Как можно осторожней мы расширили щель в завесе из склерии до лаза, толкая перед собой камеру, поползли по траве и в конце концов благополучно добрались до куста. Медленно и бесшумно, чтобы случайным движением не спугнуть птиц, мы установили треногу и водрузили на нее камеру. Чарльз изготовился было снимать колпиц, но я тронул его за плечо: «Глянь-ка туда» – и указал на отдаленный левый берег пруда. Вдоль берега по мелководью шествовало стадо скота из саванны. Я тут же подумал, не переполошат ли они уток-широконосок, которых мы собрались снимать, но те не обращали на них никакого внимания. Тяжело ступая и покачивая головами, коровы шли прямо на нас. Возглавляла процессию главная корова. Неожиданно она притормозила, подняла голову и шумно понюхала воздух; за ней остановилось все стадо. Несколько секунд корова пребывала в раздумьях, после чего целеустремленно и решительно двинулась к нашему кусту. За несколько метров до него она замерла, издала громкое мычание и стала рыть копытом землю. Отсюда, из-под куста, в ней никак нельзя было признать прямую родственницу кротких гернзейских коров на английских пастбищах. Она снова замычала, на сей раз нетерпеливо, и угрожающе направила на нас рога. Мне стало не по себе; если эта тварь решит напасть, от нас живого места не останется.
«Если она сюда бросится, – нервно шепнул я Чарльзу, – всех птиц нам разгонит…»
«Она и камеру запросто растопчет, и тогда мы окажемся в беде», – таким же шепотом ответил Чарльз.
«Думаю, было бы мудрее отступить, не так ли», – пробормотал я, глядя на корову в упор, – но Чарльз уже уползал к нашему лазу и толкал перед собой камеру.
Мы залегли в кустах довольно-таки далеко – и тут же почувствовали себя круглыми дураками. Подумать только, какой позор: добраться в Южную Америку, на родину ягуаров, змей-убийц, рыб-каннибалов, и струсить при виде какой-то коровы! Мы закурили и стали убеждать себя, мол, главное достоинство храбрости – благоразумие [1] , ибо оно помогло нам спасти аппаратуру.
1
«Главное достоинство храбрости – благоразумие» (пер. Е. Бируковой) – фраза из исторической хроники У. Шекспира «Генрих IV». – Здесь и далее, если не указано иное, прим. пер.

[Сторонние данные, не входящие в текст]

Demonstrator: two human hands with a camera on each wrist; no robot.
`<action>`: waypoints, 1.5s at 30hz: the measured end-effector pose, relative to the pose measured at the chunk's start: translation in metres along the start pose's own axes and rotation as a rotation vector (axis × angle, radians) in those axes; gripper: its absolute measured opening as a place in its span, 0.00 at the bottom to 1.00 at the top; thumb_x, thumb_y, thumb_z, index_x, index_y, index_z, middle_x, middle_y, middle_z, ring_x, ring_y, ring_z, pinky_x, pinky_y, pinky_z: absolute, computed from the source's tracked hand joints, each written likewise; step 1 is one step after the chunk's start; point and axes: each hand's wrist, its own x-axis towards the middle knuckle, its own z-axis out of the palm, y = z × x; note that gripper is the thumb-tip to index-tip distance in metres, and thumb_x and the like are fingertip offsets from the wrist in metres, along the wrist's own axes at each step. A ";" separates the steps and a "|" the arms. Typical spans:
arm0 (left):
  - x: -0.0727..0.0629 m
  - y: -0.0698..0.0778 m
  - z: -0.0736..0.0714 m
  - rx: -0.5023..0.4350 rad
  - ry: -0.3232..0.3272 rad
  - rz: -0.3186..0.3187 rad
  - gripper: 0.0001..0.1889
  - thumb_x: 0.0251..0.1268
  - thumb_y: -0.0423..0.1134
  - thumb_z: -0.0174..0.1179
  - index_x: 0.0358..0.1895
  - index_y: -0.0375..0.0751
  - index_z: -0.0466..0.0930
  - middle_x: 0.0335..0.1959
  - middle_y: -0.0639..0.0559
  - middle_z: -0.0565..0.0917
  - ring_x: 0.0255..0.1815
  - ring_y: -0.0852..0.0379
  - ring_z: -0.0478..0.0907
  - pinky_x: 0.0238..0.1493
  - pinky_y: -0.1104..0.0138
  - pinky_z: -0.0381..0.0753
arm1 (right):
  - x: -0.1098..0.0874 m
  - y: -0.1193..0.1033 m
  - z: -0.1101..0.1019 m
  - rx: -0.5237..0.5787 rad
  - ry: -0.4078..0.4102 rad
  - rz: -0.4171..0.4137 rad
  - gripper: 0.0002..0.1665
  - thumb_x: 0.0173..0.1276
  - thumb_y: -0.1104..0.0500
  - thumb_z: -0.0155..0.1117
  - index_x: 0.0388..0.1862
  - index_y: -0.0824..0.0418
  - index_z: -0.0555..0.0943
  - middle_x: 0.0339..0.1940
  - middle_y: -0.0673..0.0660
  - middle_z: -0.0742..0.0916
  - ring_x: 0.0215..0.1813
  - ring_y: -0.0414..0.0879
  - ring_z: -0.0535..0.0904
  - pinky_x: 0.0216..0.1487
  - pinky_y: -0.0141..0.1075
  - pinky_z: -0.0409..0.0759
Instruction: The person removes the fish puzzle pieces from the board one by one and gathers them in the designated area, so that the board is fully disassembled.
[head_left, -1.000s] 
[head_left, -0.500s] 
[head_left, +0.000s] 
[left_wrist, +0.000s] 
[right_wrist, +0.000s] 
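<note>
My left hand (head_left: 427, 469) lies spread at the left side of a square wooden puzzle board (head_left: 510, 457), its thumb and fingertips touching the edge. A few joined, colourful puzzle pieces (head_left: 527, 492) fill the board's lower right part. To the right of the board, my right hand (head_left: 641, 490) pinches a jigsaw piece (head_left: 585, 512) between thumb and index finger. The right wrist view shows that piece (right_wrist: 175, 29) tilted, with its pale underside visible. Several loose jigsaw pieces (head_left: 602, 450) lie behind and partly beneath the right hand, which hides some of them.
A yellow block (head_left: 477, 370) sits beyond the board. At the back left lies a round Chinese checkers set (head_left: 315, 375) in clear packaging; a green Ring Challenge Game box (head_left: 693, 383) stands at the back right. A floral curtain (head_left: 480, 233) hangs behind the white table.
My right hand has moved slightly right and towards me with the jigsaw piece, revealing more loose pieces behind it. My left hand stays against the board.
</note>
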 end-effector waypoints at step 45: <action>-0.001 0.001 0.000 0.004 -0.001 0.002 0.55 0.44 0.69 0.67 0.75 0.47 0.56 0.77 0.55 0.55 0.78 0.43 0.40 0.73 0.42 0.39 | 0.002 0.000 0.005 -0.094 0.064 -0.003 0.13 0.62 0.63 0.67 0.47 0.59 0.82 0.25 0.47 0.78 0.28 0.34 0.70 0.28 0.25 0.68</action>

Минут через десять мы решили проверить, на месте ли коровы. Они никуда не делись, но мы, равно как и наши заросли, их не интересовали. Вдруг Чарльз заметил, что трава перед нами колышется на легком ветру в противоположную от коров сторону. Ветер сменился, и это было нам на руку. Последующие два часа мы, лежа под кустом,
«Какой чудесный кадр выйдет, когда все эти птицы враз взлетят, – шепнул я Чарльзу. – Вот что, ты вылезай из-под куста с одной стороны, я выскочу с противоположной, и, как только они поднимутся, тут же снимай их на фоне неба». Медленно и тихо, чтобы преждевременно не спугнуть птиц, Чарльз выбрался из нашего куста и присел рядом в обнимку с камерой.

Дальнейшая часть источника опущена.